▸ **TASK STATEMENT**
Restate the data that follows exactly as it stands, beginning with the first line and ending with the line that contains "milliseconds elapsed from".

┌────────

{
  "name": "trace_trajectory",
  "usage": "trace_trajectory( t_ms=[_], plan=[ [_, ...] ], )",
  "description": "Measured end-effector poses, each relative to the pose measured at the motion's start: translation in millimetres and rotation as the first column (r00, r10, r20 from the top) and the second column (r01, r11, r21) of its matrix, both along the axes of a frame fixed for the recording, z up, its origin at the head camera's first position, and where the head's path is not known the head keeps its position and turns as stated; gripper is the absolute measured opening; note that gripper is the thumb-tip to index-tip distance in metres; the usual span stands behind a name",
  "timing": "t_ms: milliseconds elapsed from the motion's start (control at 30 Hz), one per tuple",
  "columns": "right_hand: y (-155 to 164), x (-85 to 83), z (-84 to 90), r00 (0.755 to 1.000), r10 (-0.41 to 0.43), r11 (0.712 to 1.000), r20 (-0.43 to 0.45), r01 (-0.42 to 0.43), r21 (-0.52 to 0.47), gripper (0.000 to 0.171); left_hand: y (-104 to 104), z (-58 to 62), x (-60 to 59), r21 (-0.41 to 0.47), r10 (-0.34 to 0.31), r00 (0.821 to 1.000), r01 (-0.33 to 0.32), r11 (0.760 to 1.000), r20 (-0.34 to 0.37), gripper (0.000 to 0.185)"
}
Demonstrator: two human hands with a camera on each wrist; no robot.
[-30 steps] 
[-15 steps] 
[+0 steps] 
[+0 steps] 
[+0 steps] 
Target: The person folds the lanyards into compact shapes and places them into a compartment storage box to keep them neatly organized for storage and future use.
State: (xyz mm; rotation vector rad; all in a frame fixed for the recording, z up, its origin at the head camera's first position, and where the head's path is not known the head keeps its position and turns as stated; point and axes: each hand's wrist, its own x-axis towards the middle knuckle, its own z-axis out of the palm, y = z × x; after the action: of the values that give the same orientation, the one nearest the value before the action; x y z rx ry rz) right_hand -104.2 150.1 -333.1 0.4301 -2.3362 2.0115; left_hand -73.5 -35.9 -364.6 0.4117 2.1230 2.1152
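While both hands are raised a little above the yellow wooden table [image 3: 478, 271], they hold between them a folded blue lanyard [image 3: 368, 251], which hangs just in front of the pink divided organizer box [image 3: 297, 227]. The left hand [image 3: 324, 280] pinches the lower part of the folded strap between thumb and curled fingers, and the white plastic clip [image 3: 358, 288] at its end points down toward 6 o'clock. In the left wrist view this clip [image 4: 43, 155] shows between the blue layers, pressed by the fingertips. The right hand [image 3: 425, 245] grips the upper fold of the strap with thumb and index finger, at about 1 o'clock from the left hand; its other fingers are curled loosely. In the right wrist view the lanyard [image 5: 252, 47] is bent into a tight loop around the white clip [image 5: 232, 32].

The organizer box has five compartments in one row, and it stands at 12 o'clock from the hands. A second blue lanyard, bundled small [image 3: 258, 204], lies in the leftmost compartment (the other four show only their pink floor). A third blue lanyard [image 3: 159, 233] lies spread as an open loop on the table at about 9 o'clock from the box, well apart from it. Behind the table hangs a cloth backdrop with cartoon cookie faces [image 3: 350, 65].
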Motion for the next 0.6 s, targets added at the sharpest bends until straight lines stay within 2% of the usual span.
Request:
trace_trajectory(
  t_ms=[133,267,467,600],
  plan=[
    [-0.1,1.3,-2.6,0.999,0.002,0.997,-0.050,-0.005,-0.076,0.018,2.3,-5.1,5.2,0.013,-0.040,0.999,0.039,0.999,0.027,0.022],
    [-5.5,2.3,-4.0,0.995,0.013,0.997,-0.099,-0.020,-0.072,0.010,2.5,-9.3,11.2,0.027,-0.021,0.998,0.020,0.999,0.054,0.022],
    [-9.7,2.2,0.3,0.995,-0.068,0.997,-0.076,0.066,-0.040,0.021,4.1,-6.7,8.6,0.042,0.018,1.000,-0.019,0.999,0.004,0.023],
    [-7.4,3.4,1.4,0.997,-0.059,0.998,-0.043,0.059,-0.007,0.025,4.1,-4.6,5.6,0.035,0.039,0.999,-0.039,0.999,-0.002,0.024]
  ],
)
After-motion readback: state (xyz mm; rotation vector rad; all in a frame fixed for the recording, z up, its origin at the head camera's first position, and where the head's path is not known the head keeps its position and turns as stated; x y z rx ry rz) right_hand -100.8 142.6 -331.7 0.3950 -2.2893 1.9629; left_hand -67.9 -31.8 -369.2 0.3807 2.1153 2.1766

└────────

▸ **ANSWER TO THE EXERCISE**
{
  "name": "trace_trajectory",
  "usage": "trace_trajectory( t_ms=[_], plan=[ [_, ...] ], )",
  "description": "Measured end-effector poses, each relative to the pose measured at the motion's start: translation in millimetres and rotation as the first column (r00, r10, r20 from the top) and the second column (r01, r11, r21) of its matrix, both along the axes of a frame fixed for the recording, z up, its origin at the head camera's first position, and where the head's path is not known the head keeps its position and turns as stated; gripper is the absolute measured opening; note that gripper is the thumb-tip to index-tip distance in metres; the usual span stands behind a name",
  "timing": "t_ms: milliseconds elapsed from the motion's start (control at 30 Hz), one per tuple",

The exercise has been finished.